Esta renuncia a nosotros mismos es, tal vez, el sacrificio más difícil para la pobre naturaleza humana, pero es también el más agradable a Dios y meritorio para nosotros.
- Hay después las penitencias y sacrificios externos:obligatorios unos, voluntarios otros.
Sacrificios obligatorios son, por ejemplo, las abstinencias y ayunos establecidos por la Iglesia. Pero podemos y debemos no limitarnos a eso, que, en verdad es muy poca cosa, cara a la necesidad que todos tenemos de hacer penitencia por los propios pecados y por los del prójimo.
Existen algunos instrumentos de penitencia que han sido usados por muchos santos, como son las disciplinas, los cilicios, etc. Se practican estas penitencias uniéndonos a Cristo flagelado, atado con cuerdas, coronado de espinas.
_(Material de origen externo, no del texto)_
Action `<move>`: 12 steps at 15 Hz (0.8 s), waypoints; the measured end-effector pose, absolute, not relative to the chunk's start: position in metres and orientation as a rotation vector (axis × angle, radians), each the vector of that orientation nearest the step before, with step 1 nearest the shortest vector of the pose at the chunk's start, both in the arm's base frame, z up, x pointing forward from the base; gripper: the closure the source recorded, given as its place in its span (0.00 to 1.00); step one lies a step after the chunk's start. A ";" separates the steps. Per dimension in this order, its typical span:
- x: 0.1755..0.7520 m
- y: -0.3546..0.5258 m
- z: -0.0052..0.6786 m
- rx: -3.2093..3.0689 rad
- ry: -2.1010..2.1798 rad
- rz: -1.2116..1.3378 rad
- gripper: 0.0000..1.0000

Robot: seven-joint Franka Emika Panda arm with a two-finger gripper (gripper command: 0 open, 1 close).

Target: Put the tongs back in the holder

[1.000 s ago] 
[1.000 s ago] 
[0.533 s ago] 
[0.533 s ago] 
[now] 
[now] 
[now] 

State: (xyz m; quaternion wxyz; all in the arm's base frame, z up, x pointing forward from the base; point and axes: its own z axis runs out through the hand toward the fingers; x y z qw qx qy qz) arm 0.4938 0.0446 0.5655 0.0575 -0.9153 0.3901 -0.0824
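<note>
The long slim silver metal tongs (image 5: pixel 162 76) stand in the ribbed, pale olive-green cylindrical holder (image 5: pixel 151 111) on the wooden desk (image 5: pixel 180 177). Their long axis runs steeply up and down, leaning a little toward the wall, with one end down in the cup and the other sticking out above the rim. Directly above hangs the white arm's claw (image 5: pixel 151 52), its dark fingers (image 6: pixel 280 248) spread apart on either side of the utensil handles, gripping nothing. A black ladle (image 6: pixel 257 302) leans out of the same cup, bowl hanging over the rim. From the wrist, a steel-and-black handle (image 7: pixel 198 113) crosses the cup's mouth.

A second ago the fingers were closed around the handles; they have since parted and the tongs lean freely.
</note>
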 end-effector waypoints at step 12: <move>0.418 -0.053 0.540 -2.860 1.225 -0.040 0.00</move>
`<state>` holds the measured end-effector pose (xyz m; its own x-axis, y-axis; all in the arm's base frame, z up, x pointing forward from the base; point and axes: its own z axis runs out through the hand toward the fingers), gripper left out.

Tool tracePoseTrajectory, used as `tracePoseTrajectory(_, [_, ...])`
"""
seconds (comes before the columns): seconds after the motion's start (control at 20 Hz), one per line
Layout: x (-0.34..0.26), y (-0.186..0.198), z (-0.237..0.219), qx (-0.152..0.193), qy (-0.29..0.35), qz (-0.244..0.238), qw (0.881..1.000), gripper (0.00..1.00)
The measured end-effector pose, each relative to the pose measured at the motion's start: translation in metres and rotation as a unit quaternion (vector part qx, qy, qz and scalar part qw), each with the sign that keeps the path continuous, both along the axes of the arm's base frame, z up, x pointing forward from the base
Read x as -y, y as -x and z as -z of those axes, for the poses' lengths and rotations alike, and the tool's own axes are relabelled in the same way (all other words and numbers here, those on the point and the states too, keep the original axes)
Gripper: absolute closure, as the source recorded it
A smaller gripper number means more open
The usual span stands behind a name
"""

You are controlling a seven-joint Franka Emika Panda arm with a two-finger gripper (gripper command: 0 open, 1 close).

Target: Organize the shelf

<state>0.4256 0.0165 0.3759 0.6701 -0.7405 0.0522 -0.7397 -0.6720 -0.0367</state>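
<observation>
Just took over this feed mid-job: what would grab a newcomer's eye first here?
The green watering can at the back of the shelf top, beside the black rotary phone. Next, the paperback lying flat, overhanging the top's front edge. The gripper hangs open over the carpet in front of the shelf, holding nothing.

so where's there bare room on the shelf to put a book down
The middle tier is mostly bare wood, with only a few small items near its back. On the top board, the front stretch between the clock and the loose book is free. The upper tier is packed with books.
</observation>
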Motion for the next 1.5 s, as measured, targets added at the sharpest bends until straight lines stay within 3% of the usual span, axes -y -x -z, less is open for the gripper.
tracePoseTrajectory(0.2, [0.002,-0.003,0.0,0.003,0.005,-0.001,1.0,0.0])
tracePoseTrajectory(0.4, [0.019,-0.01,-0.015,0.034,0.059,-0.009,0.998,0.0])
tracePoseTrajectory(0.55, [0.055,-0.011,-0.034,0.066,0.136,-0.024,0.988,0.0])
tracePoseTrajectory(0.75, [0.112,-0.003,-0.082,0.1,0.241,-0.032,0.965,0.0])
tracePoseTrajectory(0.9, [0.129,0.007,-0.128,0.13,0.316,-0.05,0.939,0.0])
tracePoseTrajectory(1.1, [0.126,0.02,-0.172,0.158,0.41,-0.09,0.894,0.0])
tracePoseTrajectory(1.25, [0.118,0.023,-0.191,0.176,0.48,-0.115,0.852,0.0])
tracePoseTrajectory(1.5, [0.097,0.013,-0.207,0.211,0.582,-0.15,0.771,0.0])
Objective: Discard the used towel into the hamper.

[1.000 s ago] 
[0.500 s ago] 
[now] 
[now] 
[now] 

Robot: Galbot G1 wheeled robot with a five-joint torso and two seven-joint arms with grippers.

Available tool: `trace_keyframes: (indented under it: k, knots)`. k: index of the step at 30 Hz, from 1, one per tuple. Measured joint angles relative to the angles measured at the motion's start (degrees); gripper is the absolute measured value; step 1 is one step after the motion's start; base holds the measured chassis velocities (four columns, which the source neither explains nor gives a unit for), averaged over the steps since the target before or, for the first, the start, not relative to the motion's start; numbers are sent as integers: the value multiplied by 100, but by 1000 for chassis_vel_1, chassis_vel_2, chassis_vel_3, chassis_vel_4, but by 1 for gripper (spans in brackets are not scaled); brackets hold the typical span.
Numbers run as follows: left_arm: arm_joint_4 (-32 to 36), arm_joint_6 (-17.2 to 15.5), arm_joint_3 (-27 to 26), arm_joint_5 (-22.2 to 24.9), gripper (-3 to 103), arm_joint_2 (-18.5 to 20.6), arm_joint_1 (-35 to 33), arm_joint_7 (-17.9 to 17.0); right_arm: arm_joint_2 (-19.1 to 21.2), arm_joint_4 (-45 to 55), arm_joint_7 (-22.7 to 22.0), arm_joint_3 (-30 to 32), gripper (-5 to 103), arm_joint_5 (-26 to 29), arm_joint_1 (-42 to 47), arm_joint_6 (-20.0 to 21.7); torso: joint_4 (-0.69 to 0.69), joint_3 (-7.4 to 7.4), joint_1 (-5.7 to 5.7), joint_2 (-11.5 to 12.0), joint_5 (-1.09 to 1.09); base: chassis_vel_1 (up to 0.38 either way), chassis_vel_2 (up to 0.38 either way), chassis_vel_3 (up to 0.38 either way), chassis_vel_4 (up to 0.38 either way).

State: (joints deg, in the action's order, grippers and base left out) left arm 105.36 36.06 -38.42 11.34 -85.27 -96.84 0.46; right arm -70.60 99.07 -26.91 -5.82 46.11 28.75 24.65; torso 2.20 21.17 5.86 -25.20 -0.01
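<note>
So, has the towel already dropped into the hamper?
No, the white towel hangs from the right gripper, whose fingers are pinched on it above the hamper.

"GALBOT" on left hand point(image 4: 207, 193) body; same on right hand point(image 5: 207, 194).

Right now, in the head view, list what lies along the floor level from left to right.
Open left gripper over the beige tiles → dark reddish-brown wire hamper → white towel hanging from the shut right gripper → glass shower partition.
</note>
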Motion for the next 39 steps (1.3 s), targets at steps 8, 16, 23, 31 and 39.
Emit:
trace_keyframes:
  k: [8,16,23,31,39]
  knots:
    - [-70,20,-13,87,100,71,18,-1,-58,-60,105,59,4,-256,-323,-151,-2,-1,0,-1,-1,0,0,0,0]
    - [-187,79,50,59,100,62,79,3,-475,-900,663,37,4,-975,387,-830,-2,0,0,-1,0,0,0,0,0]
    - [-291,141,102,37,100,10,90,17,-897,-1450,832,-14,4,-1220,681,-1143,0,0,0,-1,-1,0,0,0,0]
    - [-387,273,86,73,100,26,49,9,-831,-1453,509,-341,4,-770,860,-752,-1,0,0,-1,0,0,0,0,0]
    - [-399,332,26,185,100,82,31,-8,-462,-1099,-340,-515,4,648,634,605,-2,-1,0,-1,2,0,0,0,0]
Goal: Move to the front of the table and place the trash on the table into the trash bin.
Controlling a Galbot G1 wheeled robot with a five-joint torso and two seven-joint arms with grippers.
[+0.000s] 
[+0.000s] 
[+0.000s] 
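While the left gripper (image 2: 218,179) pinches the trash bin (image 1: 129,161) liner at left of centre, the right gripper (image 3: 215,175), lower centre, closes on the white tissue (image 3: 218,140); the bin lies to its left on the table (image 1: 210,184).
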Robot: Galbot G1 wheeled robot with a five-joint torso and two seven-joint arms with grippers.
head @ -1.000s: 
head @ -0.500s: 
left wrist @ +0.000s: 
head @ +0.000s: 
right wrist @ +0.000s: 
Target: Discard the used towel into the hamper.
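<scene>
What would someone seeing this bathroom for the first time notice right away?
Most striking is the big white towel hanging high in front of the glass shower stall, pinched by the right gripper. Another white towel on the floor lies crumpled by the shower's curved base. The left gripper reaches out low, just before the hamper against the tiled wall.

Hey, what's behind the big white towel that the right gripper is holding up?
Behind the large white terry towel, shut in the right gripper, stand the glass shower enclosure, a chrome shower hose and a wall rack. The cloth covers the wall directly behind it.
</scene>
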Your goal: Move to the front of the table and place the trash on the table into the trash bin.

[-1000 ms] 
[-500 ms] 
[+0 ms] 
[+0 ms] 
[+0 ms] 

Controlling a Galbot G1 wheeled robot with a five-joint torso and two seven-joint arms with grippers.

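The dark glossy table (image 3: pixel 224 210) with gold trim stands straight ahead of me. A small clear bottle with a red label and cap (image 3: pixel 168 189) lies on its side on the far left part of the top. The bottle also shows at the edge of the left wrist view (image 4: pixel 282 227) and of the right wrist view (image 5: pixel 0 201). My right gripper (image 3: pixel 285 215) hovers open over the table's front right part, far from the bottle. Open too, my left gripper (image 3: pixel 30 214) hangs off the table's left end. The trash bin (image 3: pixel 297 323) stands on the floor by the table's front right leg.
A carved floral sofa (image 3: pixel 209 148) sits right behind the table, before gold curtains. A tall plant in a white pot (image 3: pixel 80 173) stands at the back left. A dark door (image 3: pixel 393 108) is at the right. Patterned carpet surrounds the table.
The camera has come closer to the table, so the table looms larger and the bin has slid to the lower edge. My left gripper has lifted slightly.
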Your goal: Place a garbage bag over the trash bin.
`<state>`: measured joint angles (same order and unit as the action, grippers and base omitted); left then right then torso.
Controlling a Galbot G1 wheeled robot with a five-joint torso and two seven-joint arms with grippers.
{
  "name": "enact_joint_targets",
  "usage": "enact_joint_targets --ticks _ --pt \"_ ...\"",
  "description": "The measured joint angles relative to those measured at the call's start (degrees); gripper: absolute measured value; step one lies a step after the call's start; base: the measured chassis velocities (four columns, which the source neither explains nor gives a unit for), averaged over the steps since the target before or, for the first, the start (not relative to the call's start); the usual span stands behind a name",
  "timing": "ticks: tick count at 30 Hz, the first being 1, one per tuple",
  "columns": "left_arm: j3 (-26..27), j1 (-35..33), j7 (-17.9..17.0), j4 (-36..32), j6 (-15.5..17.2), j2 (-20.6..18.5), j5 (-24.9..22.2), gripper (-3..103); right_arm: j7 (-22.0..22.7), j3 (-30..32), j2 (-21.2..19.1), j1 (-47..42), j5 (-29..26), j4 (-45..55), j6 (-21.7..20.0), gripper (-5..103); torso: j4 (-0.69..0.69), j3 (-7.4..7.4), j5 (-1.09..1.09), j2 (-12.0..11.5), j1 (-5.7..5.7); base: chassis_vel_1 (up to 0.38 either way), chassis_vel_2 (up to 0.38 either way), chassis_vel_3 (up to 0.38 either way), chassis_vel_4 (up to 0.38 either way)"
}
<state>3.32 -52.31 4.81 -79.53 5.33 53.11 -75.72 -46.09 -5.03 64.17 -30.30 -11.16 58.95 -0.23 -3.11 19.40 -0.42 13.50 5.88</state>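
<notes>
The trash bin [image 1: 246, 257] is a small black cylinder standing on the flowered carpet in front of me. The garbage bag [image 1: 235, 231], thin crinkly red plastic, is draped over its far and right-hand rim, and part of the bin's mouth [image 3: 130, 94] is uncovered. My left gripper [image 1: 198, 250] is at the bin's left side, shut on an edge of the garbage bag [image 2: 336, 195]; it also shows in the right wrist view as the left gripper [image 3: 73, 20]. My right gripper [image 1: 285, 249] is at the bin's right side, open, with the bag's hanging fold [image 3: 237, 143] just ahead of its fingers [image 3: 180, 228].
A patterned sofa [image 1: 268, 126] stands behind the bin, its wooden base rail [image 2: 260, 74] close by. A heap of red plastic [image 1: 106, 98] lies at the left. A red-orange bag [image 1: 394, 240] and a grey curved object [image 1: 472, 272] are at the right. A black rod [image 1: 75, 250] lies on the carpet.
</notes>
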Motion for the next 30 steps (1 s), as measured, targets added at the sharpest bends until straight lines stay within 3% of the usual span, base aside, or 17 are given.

Si Cristo así sufrió por nosotros, es más que justo que hagamos alguna cosa por Él y por su obra redentora.
En espíritu de penitencia se usa también rezar con los brazos en cruz, uniéndonos a Cristo crucificado, rezar postrados con la frente tocando el suelo, humillándonos así en la presencia de Dios, a quien nos atrevemos a ofender, nosotros que nada somos en su presencia.
A pesar de no ser obligatorias, estas penitencias se vuelven necesarias. en muchos casos; por ejemplo, para vencer naturalezas fogosas, que arrastran hacia el pecado, o tentaciones violentas del mundo, del Demonio, del orgullo y de la carne.
Jesucristo, que era persona divina, no podía pecar y, sin embargo, nos dio un gran ejemplo de vida penitente. Antes de iniciar su vida pública, pasó cuarenta días en el desierto orando y ayunando. En el transcurso de su vida pública nos muestran los Evangelios que, con frecuencia, se retiraba de las multitudes para, a solas con el Padre, hacer su oración, y antes de entregarse a la muerte se entretuvo largamente en oración en el Huerto de los Olivos.
Y nosotros, tan pobrecitos y flacos, ¿será que no precisamos rezar? Precisamos... ¡Y tanto! Es en la oración donde nos encontramos con Dios, y es en ese encuentro donde nos comunica la gracia y la fuerza precisa para renunciar a nosotros mismos, en la práctica del sacrificio que nos ha sido pedida:
«Entrad por la puerta angosta, porque amplia es la puerta y ancho el camino que conduce a la perdición, y son muchos los que entran por ella. ¡Qué angosta es la puerta y estrecho el camino que conduce a la Vida, y qué pocos son los que la encuentran!» (Mt. 7, 13-14). Jesucristo nos indica aquí la gran necesidad que tenemos de sacrificarnos porque sin espíritu de renuncia propia no entraremos en la Vida Eterna: «Ofreced constantemente al Altísimo oraciones y sacrificios».